Paramount Network Waco mini-series (which is now streaming on Netflix), probably left you with a much of the questions. For example, does David Thibodeau actually survive the deadly 51-day standoff between the Branch Davidians and the FBI in 1993? (Sure did.) David Koresh’s musical retaliation during the siege of the reality? (In fact.) But perhaps the most important question of all: how Koresh feed, clothe, and arm their many devotees without any obvious source of income? As well as claiming to be the last prophet of the Branch Davidians, and taking over as the leader of the sect in the 1980s, Koresh (born Vernon Howell), according to reports, he was a millionaire. The reason: his followers were forced to surrender all of their assets.
According to a 1993 article printed in the Waco Tribune-Heraldformer cult members said that Koresh demanded the control of his followers, ” the property and paychecks. All those who joined david Koresh, he was forced to give up their personal property and homes, and Koresh members are required to tithe not 10 percent of their income (which is the standard for many religions), but 100 percent. Despite the fact that some members had little or no outside income, other cult members were employed and their wages went directly to Koresh’s pocket. Rick Ross, a cult deprogrammer Phoenix, said david Koresh effectively “robbed” the life of the savings of members in order to maintain the cult in the operation.
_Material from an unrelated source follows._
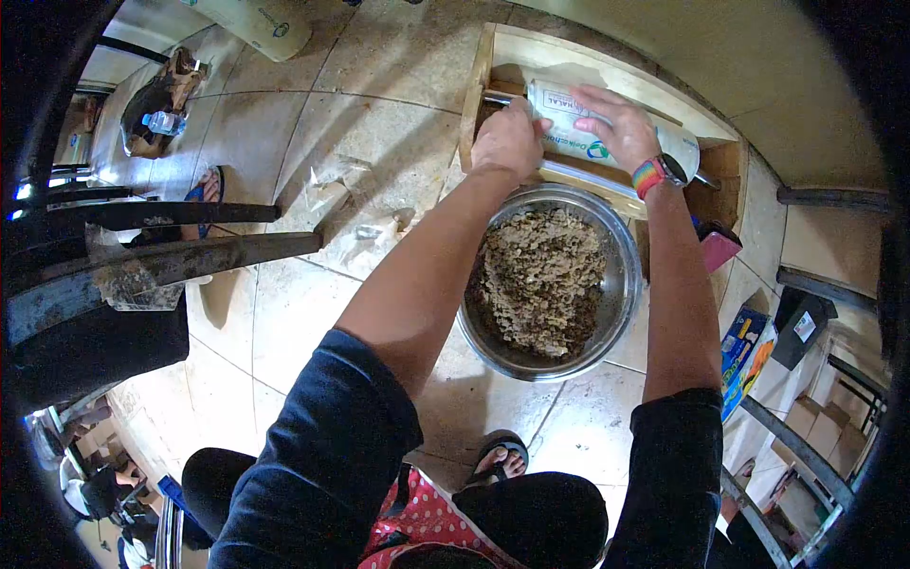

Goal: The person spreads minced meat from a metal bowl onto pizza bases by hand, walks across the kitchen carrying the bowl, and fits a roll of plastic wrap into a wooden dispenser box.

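Note:
A roll of printed plastic film (569, 142), white with green and dark lettering, lies in a shallow wooden box (479, 71) on the floor, with a metal rod (706, 178) showing at its right end. My left hand (507, 142) is curled closed at the roll's left end, its thumb touching the film; what its fingers grip is hidden. Across the roll's upper side lies my right hand (621, 128), fingers stretched out and apart. A rainbow-banded watch (659, 174) is on that wrist. Below the hands stands a steel bowl (626, 327) holding a brown, crumbly mixture (545, 280).
Dark metal legs (190, 213) of furniture jut in from the left. Crumpled clear plastic (365, 232) lies on the tiled floor (313, 332). To the right are a pink object (720, 248) and a blue-and-yellow box (744, 356). Another roll (265, 24) lies at the top.

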Demonstrator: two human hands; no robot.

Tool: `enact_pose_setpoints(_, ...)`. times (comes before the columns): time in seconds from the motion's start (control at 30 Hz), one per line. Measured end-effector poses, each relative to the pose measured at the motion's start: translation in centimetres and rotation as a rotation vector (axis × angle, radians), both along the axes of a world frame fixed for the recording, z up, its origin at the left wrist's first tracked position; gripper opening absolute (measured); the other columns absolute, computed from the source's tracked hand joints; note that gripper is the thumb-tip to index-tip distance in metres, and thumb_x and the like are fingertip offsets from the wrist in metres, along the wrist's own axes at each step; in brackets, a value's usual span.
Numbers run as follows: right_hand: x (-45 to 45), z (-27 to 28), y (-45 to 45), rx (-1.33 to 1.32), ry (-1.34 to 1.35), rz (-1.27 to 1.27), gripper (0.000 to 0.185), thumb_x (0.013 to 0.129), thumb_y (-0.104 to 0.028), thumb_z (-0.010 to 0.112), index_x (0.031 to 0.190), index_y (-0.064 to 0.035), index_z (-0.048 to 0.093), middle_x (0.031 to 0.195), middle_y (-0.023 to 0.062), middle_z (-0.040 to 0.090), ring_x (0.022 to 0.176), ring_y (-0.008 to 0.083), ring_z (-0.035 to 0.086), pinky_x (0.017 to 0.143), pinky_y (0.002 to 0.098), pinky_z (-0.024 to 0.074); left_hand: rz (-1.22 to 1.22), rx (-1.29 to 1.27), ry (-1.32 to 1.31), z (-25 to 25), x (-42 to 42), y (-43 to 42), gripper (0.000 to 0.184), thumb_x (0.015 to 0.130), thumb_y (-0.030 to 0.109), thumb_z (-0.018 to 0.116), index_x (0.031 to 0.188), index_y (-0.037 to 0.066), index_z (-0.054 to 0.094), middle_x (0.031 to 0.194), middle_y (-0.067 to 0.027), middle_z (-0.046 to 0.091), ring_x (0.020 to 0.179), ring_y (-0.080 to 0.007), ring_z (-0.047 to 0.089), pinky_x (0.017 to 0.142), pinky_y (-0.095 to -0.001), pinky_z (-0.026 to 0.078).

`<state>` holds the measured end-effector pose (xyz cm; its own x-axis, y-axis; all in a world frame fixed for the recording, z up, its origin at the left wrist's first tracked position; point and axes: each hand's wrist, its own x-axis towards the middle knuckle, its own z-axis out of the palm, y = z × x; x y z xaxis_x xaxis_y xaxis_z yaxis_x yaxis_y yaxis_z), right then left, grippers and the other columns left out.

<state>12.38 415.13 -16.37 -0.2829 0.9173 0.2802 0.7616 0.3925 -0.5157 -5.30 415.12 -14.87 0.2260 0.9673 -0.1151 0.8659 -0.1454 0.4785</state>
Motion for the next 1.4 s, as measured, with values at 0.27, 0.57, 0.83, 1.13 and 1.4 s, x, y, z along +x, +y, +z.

In spite of this, Koresh and his devotees lived modestly (except for their large cache of machine guns and assault rifles). According to a 1993 Chicago Tribune the article, the sect of the members of the collection of cars, recycled building materials, purchase of bulk food, and relied on food stamps and other forms of public assistance to make ends meet. He also frequently fell behind on property taxes and do not have plumbing in the compound. Why, then, were the members so willing to give up everything to get so little in return? As a former member of the Poia, explained to the Tribune-Herald“That was part of the teaching. We had to give everything.”
A former member of the esteem in which he gave to david Koresh between $30,000 and $40,000 dollars in a period of years, and in return, he only received room, board, and the necessary elements. Another couple said that gave Koresh between $250,000 to $ 500,000, while in the cult. But if the money is not spent on living expenses, what has been spent on? The answer: the weapons. After the devastating 1993 siege, weapons recovered from the compound includes 60 M-16 machine guns, 60 AK-47 assault rifles, about 30 AR-15 assault rifles, and other small guns and without the use of bullets, according to the The Los Angeles Times.
Koresh also had no doubt about that the expenditure in itself. A source close to the cult said to the Tribune-Herald that Koresh drove a Corvette and had $ 30,000 worth of musical equipment. “I have the impression that he had everything he wanted, he needed, when he wanted them,” the former member of the Poia, said the leader, and that certainly seemed to be the case.